There are a couple of cuts that probably could have been left off / improved, but deep cuts like “Slightly Drunk”, “It’s So Dirty”, “The Knack”, and “Hop, Skip & Jump” were excellent, and also pointed the way for the next Squeeze album.

NOTES & MINUTIAE: This quickly became a Gold Record in the UK.

IS THERE A DELUXE VERSION: A couple of b-sides / outtakes.

GRADE: A-: Mostly a fun record, and a definite Squeeze album with story songs and wry wordplay.

Squeeze – UK Squeeze

UK SqueezeARTIST: Squeeze
TITLE: UK Squeeze (Squeeze in the UK)
YEAR RELEASED: 1978
CHART ACTION: None
SINGLES: Take Me I’m Yours (#19 UK), Bang Bang (#49 UK)
OTHER SONGS YOU MAY KNOW: None, unless you’re a real Squeeze junkie
LINEUP: Glenn Tillbrook, Chris Difford, Jools Holland, Gilson Lavis, Harry Kakoulli.
WHAT’S IT ALL ABOUT: Debut new-wave / power pop record from the premier UK power pop practitioners.

SOME WORDS, PHRASES AND CLAUSES ABOUT THIS RECORD: You gotta start somewhere, right?
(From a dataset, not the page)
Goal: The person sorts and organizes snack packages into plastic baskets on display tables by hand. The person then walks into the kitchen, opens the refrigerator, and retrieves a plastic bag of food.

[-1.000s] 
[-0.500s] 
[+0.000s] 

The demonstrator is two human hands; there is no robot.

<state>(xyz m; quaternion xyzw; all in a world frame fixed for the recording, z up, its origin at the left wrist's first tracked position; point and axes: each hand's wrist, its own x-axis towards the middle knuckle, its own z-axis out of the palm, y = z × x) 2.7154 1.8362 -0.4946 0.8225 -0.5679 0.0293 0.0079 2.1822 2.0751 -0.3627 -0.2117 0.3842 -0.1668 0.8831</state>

Unlike many of their brethren, who put together excellent first albums, this was rather a disappointment. From reports, it wasn’t their fault. Their producer, John Cale, had them scrap their current songs and write new ones and you can tell that they’re a bit tentative and unsure about themselves and their direction. Frankly, about three or four cuts could have been left off in favor of the contents of their debut EP (Packet of Three), and a forgotten B-side called “Disco Kid”.

To wit: There’s an instrumental on here. Mind you, Squeeze are great musicians, but you don’t really buy a Squeeze album to hear an instrumental.

NOTES & MINUTAE: Packet of Three isn’t available for streaming, at least as I saw it. You can find the individual cuts on You Tube, and the lead cut “Cat on a Wall” (which definitely should have been on this record) is on a compilation called Never Mind the Sex Pistols, Here’s the Bollocks.

IS THERE A DELUXE VERSION: There was a CD with bonus tracks, but on Google Play it’s just the conventional album.

GRADE: C+: Saved by the singles and a few typical Squeeze cuts. Use your skip feature wisely. This would be the last of the ‘classic’ Squeeze albums to buy.